In Dear Seth, Heather Christle departs from her usual style, instead opting for a more directly autobiographical approach with a series of poem-letters to the poet Seth Landman. "There is fear the baby / when it arrives will be wrongly / or poorly loved," she writes, and "We are in the new year now / hello / In the last days of the old one," each poem a glimpse of lives changing. Heather Christle is the author of The Difficult Farm; The Trees The Trees, which won the Believer Poetry Award; and What Is Amazing.

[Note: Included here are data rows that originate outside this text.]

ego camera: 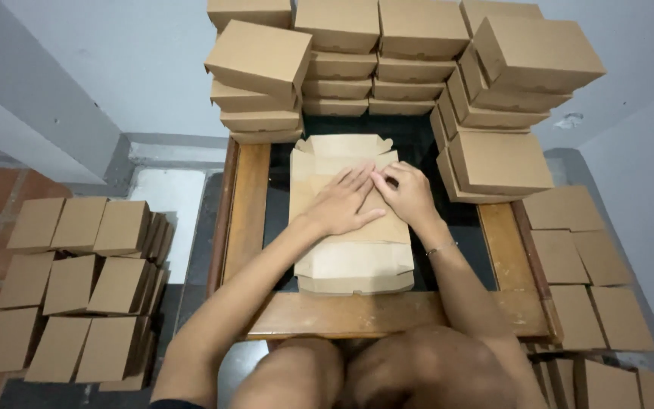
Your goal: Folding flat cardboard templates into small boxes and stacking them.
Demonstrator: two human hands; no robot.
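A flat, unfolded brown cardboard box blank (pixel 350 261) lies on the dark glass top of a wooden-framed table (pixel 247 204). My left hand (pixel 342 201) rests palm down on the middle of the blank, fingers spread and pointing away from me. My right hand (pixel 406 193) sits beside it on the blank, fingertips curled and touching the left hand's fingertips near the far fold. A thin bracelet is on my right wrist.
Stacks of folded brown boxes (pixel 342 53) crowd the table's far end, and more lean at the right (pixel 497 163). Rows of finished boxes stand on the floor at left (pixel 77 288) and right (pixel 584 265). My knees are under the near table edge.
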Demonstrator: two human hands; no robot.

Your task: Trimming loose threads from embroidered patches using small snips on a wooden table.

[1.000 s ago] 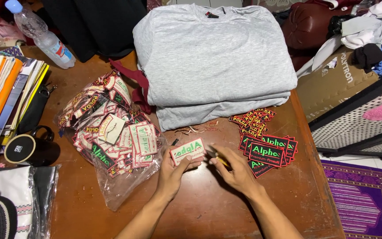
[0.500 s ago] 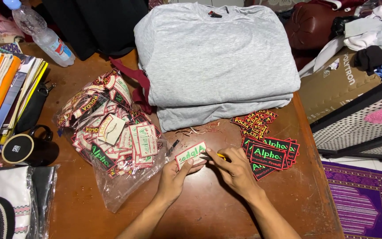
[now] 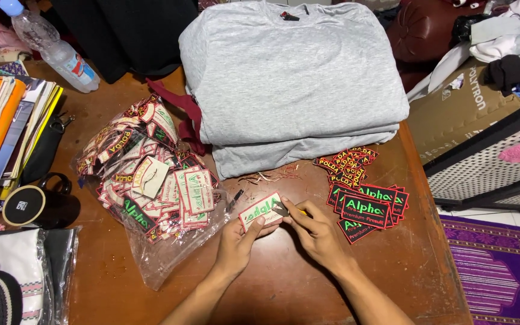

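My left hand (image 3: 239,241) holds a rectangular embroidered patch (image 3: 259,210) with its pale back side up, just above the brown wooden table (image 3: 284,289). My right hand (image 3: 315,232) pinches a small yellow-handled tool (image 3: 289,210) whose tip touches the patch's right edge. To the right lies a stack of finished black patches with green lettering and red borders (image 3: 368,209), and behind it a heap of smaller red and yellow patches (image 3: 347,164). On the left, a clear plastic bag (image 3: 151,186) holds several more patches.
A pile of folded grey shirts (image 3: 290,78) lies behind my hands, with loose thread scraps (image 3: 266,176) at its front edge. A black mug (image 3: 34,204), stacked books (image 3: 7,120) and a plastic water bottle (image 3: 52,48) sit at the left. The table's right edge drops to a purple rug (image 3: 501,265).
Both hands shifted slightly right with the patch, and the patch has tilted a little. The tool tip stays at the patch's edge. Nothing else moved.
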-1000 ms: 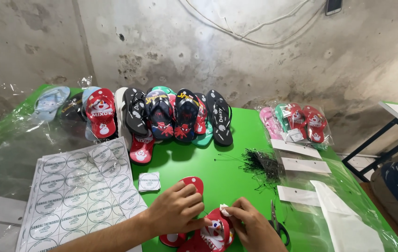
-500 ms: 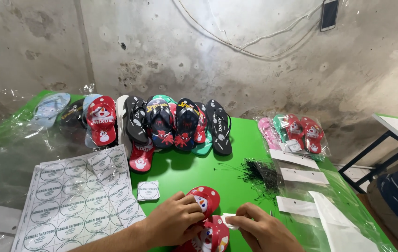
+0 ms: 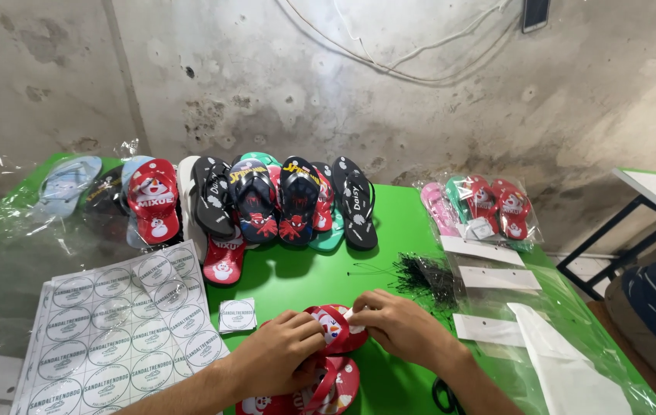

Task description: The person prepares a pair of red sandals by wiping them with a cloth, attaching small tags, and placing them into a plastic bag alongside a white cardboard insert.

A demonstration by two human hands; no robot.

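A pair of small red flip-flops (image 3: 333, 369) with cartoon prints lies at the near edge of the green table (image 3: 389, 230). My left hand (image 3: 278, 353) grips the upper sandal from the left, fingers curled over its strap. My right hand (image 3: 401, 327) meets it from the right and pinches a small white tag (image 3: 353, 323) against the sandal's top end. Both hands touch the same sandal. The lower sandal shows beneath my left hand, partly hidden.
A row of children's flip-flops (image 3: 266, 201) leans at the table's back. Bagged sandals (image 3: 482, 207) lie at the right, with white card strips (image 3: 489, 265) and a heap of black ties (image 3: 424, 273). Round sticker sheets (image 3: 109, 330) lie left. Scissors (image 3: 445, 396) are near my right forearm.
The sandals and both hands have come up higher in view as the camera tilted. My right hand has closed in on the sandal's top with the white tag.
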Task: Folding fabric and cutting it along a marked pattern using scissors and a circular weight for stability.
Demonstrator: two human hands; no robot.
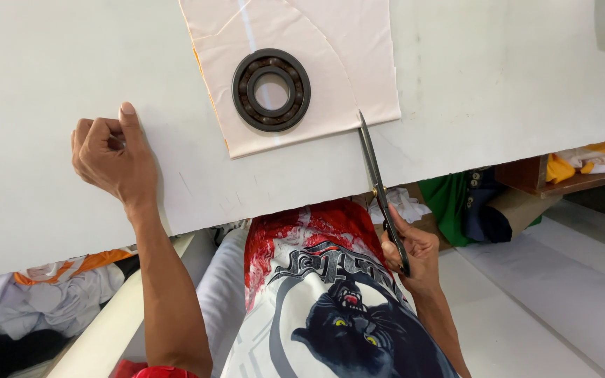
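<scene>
While the right hand (409,253) grips the handles of a pair of long scissors (377,183) just off the near edge of the tabletop (498,77), the blades reach up onto the white cloth and their tip touches the lower right corner of the pale pink pattern piece (330,63). The left hand (112,155) rests on the cloth near the left edge, loosely curled, thumb up, holding nothing. A dark metal bearing ring (271,89) sits on the pattern as a weight, left of the blades. As I judge it, the pattern could slide or lift if the blades nudge its corner, since only the ring pins it and the left hand lies well apart from it; the cut line would then wander. The blades could also catch the pattern's edge. Below the tabletop lie heaps of fabric (50,294) at left, green cloth (449,199) and a shelf (568,183) at right.
</scene>
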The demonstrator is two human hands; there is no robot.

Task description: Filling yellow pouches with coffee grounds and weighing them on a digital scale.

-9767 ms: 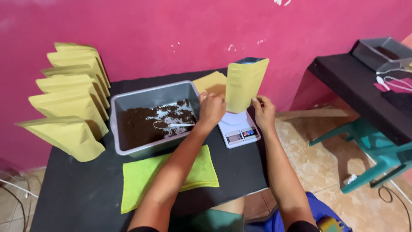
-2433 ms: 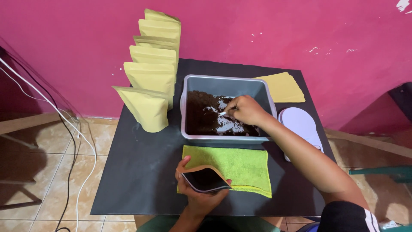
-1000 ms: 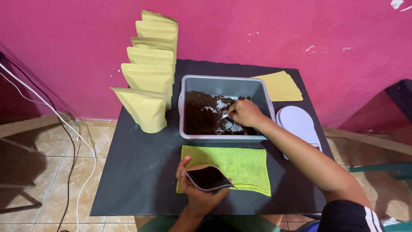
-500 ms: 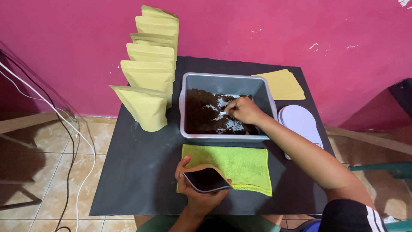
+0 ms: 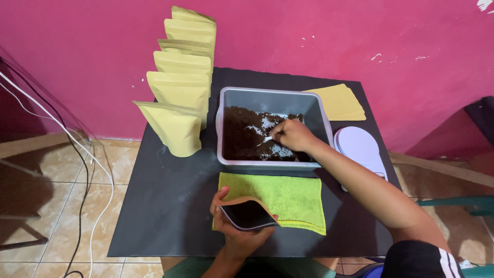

Heather Christle is the author of The Crying Book (Catapult), a NYT Editor’s Choice, Indie Next Selection, and national bestseller that was translated into eight languages, awarded the Georgia Book Award for memoir, and adapted for radio by the BBC. An Associate Professor of English and Creative Writing at Emory University in Atlanta, Christle is also the author of four poetry collections including The Trees The Trees (Octopus Books), which won the Believer Book Award and was adapted into a ballet by the Pacific Northwest Ballet. In 2021 she was the recipient of a George A. and Eliza Gardner Howard Foundation Fellowship in nonfiction. Born in Wolfeboro, New Hampshire to a Merchant Mariner from North Dakota and an artist from London, Christle spent her teen years and early twenties immersed in the Boston punk scene. She attended Tufts University, graduating in 2004. After receiving her MFA from UMass Amherst in 2009, she was a Creative Writing Fellow at Emory University from 2009-11, and has also taught at UT Austin and Sarah Lawrence College. She lives in Decatur, Georgia, with her partner (poet and writer Christopher DeWeese), their child, and two cats.
I love this chapbook. They are epistolary poems to someone called Seth. I have it on my phone and keep reading it over again. It's intriguing and so much of its power is in what is not said, the gaps in their relationship that you attempt to fill with a back story.